[Excerpts from a dataset]

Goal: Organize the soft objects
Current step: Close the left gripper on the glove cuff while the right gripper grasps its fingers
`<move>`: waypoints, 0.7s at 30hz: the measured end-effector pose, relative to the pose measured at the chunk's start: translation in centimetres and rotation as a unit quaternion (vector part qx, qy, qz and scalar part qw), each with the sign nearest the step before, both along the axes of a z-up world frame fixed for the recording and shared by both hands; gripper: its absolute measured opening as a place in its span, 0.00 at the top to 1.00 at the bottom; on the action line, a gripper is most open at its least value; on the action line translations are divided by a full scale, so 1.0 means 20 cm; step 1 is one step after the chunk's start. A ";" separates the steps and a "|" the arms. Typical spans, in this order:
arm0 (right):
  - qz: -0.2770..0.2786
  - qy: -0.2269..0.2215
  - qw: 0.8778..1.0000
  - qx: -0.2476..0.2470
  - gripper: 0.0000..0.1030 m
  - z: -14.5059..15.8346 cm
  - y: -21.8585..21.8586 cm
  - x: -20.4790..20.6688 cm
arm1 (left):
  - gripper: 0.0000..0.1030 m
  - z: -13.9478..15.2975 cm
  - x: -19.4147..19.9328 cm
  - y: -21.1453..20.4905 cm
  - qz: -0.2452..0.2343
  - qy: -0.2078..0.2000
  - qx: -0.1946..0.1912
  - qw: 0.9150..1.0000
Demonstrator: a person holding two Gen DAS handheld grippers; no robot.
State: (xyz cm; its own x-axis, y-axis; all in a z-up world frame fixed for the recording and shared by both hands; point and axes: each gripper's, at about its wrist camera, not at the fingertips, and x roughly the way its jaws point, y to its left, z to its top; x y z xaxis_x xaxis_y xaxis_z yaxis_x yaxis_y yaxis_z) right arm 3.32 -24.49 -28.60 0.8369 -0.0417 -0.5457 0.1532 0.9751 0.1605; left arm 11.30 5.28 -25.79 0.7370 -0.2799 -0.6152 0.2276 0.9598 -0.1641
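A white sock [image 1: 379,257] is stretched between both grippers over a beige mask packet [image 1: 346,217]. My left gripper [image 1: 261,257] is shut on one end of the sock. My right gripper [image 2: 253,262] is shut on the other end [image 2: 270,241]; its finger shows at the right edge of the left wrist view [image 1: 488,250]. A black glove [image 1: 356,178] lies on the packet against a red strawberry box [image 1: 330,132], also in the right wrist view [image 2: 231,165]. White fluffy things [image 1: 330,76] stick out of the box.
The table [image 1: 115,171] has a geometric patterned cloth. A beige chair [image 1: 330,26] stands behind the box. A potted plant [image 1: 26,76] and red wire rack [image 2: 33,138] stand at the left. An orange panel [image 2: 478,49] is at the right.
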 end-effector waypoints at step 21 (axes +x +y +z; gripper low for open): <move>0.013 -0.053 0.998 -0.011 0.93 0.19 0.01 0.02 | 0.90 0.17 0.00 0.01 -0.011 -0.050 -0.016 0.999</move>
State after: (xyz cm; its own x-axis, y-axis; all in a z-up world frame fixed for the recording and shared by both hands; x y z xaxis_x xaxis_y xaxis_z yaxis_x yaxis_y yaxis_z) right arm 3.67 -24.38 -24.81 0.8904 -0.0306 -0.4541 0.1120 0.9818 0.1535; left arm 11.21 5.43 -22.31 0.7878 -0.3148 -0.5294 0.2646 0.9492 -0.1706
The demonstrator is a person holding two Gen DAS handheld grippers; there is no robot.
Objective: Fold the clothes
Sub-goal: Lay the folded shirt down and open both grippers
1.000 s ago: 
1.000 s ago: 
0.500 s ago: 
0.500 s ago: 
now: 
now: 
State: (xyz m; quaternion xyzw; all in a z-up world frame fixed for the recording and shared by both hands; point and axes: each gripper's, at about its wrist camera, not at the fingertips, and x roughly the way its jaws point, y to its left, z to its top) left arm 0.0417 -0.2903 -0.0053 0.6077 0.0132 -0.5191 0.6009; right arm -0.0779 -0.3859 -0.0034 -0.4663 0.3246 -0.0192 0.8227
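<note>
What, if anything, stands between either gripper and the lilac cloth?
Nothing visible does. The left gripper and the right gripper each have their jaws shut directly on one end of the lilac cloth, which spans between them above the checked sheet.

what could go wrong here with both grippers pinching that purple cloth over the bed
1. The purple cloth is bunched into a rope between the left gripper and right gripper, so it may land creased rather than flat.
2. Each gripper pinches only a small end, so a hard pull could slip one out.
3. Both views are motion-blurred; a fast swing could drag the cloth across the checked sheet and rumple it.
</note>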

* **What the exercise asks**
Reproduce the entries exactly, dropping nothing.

* **Written reply**
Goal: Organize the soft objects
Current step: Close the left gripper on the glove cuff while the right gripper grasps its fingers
`<move>`: waypoints, 0.7s at 30hz: the measured end-effector pose, relative to the pose measured at the chunk's start: translation in centimetres and rotation as a unit quaternion (vector part qx, qy, qz and scalar part qw), each with the sign nearest the step before, both along the axes of a z-up world frame fixed for the recording and shared by both hands; gripper: its absolute measured opening as a place in its span, 0.00 at the top to 1.00 at the bottom; on the action line, a gripper is most open at its least value; on the action line translations are divided by a full scale, so 1.0 means 20 cm; step 1 is one step after the chunk's start. A ";" separates the steps and a "|" the arms. Typical spans, in this order:
arm0 (right):
  - qz: -0.2770..0.2786
  - qy: -0.2269..0.2215
  - qw: 0.8778..1.0000
  - qx: -0.2476..0.2470
  - gripper: 0.0000..0.1030 m
  - z: -14.5059..15.8346 cm
  - y: -21.8585..21.8586 cm
  - x: -20.4790..20.6688 cm
arm1 (left):
  - gripper: 0.0000..0.1030 m
  - z: -13.9478..15.2975 cm
  - x: -19.4147..19.9328 cm
  - y: -21.1453..20.4905 cm
  - qz: -0.2452..0.2343
  - qy: -0.2078..0.2000
  - qx: -0.1946..0.1912
  - qw: 0.9150..1.0000
Demonstrator: a person holding two Gen DAS handheld grippers; no robot.
State: (xyz cm; its own x-axis, y-axis; all in a z-up world frame fixed for the recording and shared by both hands; point and axes: each gripper's, at about its wrist camera, not at the fingertips, and x roughly the way its jaws point, y to its left, z to its top; x y z xaxis_x xaxis_y xaxis_z yaxis_x yaxis_y yaxis_z) right arm 3.32 -24.49 -28.60 0.8369 -0.0417 -0.5457 0.1532 0.9751 0.1605; left arm 11.30 5.28 -25.79 0.7370 -0.2799 -0.6152 0.2276 0.9598 -0.1641
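A white sock [image 1: 379,257] is stretched between both grippers over a beige mask packet [image 1: 346,217]. My left gripper [image 1: 261,257] is shut on one end of the sock. My right gripper [image 2: 253,262] is shut on the other end [image 2: 270,241]; its finger shows at the right edge of the left wrist view [image 1: 488,250]. A black glove [image 1: 356,178] lies on the packet against a red strawberry box [image 1: 330,132], also in the right wrist view [image 2: 231,165]. White fluffy things [image 1: 330,76] stick out of the box.
The table [image 1: 115,171] has a geometric patterned cloth. A beige chair [image 1: 330,26] stands behind the box. A potted plant [image 1: 26,76] and red wire rack [image 2: 33,138] stand at the left. An orange panel [image 2: 478,49] is at the right.
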 end-effector waypoints at step 21 (axes +x +y +z; gripper low for open): <move>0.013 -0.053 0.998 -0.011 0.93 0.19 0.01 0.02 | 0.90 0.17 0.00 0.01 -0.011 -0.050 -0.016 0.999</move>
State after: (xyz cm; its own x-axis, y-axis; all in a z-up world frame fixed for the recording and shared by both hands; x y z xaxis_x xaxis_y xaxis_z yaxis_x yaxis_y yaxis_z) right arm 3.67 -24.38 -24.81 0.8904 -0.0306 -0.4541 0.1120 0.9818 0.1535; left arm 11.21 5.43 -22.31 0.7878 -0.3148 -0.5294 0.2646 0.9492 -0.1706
The demonstrator is a person holding two Gen DAS handheld grippers; there is no robot.
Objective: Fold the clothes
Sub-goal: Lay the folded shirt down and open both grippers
1.000 s ago: 
1.000 s ago: 
0.500 s ago: 
0.500 s ago: 
now: 
now: 
State: (xyz m; quaternion xyzw; all in a z-up world frame fixed for the recording and shared by both hands; point and axes: each gripper's, at about its wrist camera, not at the fingertips, and x roughly the way its jaws point, y to its left, z to its top) left arm 0.0417 -0.2903 -0.0053 0.6077 0.0132 -0.5191 0.6009; right arm -0.0779 -0.3859 -0.0034 -0.4663 0.3246 -0.0192 0.8227
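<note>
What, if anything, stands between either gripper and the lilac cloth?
Nothing visible does. The left gripper and the right gripper each have their jaws shut directly on one end of the lilac cloth, which spans between them above the checked sheet.

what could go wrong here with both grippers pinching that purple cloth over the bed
1. The purple cloth is bunched into a rope between the left gripper and right gripper, so it may land creased rather than flat.
2. Each gripper pinches only a small end, so a hard pull could slip one out.
3. Both views are motion-blurred; a fast swing could drag the cloth across the checked sheet and rumple it.
</note>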

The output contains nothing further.